The conception of reflective equilibrium was perhaps less philosophically orthodox than most readers of Theory of Justice believed. For Rawls came to argue that his conception of justice was, or should be construed as, ‘political not metaphysical’ (Rawls 1999b: 47–72). A political conception of justice ‘stays on the surface, philosophically speaking’ (Rawls 1999b: 395). It appeals only to that which ‘given our history and the traditions embedded in our public life […] is the most reasonable doctrine for us’ (p. 307). A metaphysical conception of justice appeals to something beyond such contingencies. However: despite advocating the political conception, Rawls appeals to an ‘overlapping consensus’ (his term) of metaphysical doctrines. The idea here, or hope, is this (Rawls, section 3; Freeman 2007: 324–415). Citizens in modern democracies hold various and not fully inter-compatible political and social ideas. But those citizens will be able to unite in supporting a liberal conception of justice.

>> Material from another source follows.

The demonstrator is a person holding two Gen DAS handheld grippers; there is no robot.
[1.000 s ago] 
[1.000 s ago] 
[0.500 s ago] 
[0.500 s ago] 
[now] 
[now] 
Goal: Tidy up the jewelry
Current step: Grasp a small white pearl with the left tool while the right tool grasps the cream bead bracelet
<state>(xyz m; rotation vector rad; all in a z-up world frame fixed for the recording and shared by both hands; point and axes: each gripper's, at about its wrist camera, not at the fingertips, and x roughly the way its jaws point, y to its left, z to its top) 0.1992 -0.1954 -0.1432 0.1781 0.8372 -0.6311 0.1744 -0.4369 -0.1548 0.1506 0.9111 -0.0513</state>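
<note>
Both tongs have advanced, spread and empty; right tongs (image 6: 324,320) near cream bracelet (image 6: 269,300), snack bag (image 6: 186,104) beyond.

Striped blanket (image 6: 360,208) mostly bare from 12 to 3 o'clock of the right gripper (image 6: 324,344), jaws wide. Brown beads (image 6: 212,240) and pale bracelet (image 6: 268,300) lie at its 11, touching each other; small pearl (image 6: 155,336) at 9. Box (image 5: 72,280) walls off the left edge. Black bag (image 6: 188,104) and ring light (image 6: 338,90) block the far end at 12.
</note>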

Around the same time as Theory of Justice appeared, a parallel revival in normative philosophy begun. This was the rise of practical ethics. Here is how one prominent practical ethicist presents ‘the most plausible explanation’ for that development. ‘[L]aw, ethics, and many of the professions—including medicine, business, engineering, and scientific research—were profoundly and permanently affected by issues and concerns in the wider society regarding individual liberties, social equality, and various forms of abuse and injustice that date from the late 1950s’ (Beauchamp 2002: 133f.). Now the new ethicists, who insisted that philosophy should treat ‘real problems’ (Beauchamp 2002: 134), did something largely foreign to previous Analytic philosophy (and to that extent did not, in fact, constitute a revival). They applied moral theory to such concrete and pressing matters as racism, sexual equality, abortion, governance and war. (On those problems, see Ethics, section 3).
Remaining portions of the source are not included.